*Task goal:*
The entire listing below should be output exactly as it stands.
*-*-*
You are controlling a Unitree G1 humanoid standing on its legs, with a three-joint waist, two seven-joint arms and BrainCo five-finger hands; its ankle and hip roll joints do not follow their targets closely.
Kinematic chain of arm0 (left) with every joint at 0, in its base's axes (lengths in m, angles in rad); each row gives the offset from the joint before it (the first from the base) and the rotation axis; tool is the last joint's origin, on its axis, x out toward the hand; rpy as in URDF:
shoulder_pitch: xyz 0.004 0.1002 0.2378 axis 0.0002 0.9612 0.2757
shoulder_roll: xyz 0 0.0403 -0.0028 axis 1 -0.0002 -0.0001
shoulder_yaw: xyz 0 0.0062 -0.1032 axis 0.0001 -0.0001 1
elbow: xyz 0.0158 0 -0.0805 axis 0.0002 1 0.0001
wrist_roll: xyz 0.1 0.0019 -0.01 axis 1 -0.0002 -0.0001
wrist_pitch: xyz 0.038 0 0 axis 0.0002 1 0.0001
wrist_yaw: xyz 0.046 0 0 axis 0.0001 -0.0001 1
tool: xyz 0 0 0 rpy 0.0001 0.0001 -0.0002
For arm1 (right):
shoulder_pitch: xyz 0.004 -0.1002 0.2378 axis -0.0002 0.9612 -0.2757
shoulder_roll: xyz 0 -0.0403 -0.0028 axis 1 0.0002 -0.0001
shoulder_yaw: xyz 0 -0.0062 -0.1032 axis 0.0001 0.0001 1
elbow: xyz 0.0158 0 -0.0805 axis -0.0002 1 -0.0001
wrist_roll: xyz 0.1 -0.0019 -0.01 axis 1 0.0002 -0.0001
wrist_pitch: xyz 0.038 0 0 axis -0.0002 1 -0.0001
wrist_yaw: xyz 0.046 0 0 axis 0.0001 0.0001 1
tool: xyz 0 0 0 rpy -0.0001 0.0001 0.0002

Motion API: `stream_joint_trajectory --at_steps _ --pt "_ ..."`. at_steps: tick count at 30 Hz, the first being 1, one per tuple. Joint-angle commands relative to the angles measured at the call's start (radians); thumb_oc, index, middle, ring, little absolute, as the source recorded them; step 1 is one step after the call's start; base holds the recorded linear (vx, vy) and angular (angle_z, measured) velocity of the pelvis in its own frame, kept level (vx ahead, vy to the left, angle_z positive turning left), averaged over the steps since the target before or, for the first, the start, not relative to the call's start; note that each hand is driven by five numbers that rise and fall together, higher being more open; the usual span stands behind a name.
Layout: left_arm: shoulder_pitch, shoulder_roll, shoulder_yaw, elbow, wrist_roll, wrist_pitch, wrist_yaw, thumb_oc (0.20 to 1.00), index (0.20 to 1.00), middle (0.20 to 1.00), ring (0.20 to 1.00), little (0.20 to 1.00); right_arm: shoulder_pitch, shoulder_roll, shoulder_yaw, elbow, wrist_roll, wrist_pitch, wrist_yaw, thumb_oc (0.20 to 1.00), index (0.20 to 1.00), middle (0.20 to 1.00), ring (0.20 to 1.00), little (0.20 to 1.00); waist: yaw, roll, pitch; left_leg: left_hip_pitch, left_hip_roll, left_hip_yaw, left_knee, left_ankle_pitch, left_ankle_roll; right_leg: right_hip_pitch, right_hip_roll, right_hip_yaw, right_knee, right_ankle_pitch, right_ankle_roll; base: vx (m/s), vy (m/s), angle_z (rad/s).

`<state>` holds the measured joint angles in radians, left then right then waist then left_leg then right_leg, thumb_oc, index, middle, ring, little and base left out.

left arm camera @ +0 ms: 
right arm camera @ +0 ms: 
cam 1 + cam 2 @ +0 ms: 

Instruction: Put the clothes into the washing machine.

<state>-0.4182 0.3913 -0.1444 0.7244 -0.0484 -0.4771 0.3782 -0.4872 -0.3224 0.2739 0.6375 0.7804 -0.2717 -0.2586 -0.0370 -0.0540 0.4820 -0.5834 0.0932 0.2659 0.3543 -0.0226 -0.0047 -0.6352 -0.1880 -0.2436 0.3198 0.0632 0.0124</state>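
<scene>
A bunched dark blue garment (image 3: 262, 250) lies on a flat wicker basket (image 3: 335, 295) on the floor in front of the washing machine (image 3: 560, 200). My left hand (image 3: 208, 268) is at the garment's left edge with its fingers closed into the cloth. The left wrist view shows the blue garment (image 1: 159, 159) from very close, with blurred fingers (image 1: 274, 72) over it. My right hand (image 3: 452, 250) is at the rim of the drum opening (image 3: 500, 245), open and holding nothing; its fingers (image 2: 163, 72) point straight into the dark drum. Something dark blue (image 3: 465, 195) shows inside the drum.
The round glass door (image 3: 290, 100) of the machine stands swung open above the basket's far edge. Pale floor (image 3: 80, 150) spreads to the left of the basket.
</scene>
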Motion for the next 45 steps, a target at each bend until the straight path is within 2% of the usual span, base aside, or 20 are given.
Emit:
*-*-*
*Task solution:*
You are controlling a Unitree G1 humanoid standing on its legs, with a three-joint waist, two seven-joint arms and BrainCo five-finger hands; its ankle and hip roll joints do not follow their targets closely.
Kinematic chain of arm0 (left) with every joint at 0, in its base's axes (lengths in m, angles in rad); each row gives the offset from the joint before it (the first from the base) and the rotation axis; tool is the last joint's origin, on its axis, x out toward the hand; rpy as in URDF:
shoulder_pitch: xyz 0.004 0.1002 0.2378 axis 0.0002 0.9612 0.2757
shoulder_roll: xyz 0 0.0403 -0.0028 axis 1 -0.0002 -0.0001
shoulder_yaw: xyz 0 0.0062 -0.1032 axis 0.0001 -0.0001 1
elbow: xyz 0.0158 0 -0.0805 axis 0.0002 1 0.0001
wrist_roll: xyz 0.1 0.0019 -0.01 axis 1 -0.0002 -0.0001
wrist_pitch: xyz 0.038 0 0 axis 0.0002 1 0.0001
wrist_yaw: xyz 0.046 0 0 axis 0.0001 -0.0001 1
tool: xyz 0 0 0 rpy 0.0001 0.0001 -0.0002
For arm1 (right):
shoulder_pitch: xyz 0.004 -0.1002 0.2378 axis -0.0002 0.9612 -0.2757
shoulder_roll: xyz 0 -0.0403 -0.0028 axis 1 0.0002 -0.0001
shoulder_yaw: xyz 0 -0.0062 -0.1032 axis 0.0001 0.0001 1
elbow: xyz 0.0158 0 -0.0805 axis -0.0002 1 -0.0001
wrist_roll: xyz 0.1 -0.0019 -0.01 axis 1 0.0002 -0.0001
wrist_pitch: xyz 0.038 0 0 axis -0.0002 1 -0.0001
wrist_yaw: xyz 0.046 0 0 axis 0.0001 0.0001 1
tool: xyz 0 0 0 rpy -0.0001 0.0001 0.0002

Motion API: `stream_joint_trajectory --at_steps _ --pt "_ ..."`. at_steps: tick count at 30 Hz, the first being 1, one per tuple. Joint-angle commands relative to the angles measured at the call's start (radians); thumb_oc, index, middle, ring, little absolute, as the source recorded them; step 1 is one step after the call's start; base holds the recorded linear (vx, vy) and angular (angle_z, measured) velocity of the pelvis in its own frame, kept level (vx ahead, vy to the left, angle_z positive turning left), averaged over the steps since the target before or, for the first, the start, not relative to the call's start; note that each hand is driven by five numbers that rise and fall together, higher being more open; the usual span stands behind a name.
Layout: left_arm: shoulder_pitch, shoulder_roll, shoulder_yaw, elbow, wrist_roll, wrist_pitch, wrist_yaw, thumb_oc (0.20 to 1.00), index (0.20 to 1.00), middle (0.20 to 1.00), ring (0.20 to 1.00), little (0.20 to 1.00); right_arm: shoulder_pitch, shoulder_roll, shoulder_yaw, elbow, wrist_roll, wrist_pitch, wrist_yaw, thumb_oc (0.20 to 1.00), index (0.20 to 1.00), middle (0.20 to 1.00), ring (0.20 to 1.00), little (0.20 to 1.00); waist: yaw, roll, pitch; left_leg: left_hip_pitch, left_hip_roll, left_hip_yaw, left_knee, left_ankle_pitch, left_ankle_roll; right_leg: right_hip_pitch, right_hip_roll, right_hip_yaw, right_knee, right_ankle_pitch, right_ankle_roll; base: vx (m/s), vy (m/s), angle_z (rad/s).

`<state>` holds the measured joint angles in radians, left then right then waist then left_leg then right_leg, thumb_oc, index, middle, ring, little and base left out.

left arm camera @ +0 ms: 
right arm camera @ +0 ms: 
cam 1 + cam 2 @ +0 ms: 

Instruction: Put the clothes into the washing machine.

<state>-0.4182 0.3913 -0.1444 0.7244 -0.0484 -0.4771 0.3782 -0.4872 -0.3224 0.2739 0.6375 0.7804 -0.2717 -0.2586 -0.0370 -0.0540 0.4820 -0.5834 0.0932 0.2659 0.3543 -0.0226 -0.0047 -0.6352 -0.1880 -0.2436 0.3198 0.0632 0.0124</state>
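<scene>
A bunched dark blue garment (image 3: 262, 250) lies on a flat wicker basket (image 3: 335, 295) on the floor in front of the washing machine (image 3: 560, 200). My left hand (image 3: 208, 268) is at the garment's left edge with its fingers closed into the cloth. The left wrist view shows the blue garment (image 1: 159, 159) from very close, with blurred fingers (image 1: 274, 72) over it. My right hand (image 3: 452, 250) is at the rim of the drum opening (image 3: 500, 245), open and holding nothing; its fingers (image 2: 163, 72) point straight into the dark drum. Something dark blue (image 3: 465, 195) shows inside the drum.
The round glass door (image 3: 290, 100) of the machine stands swung open above the basket's far edge. Pale floor (image 3: 80, 150) spreads to the left of the basket.
</scene>
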Motion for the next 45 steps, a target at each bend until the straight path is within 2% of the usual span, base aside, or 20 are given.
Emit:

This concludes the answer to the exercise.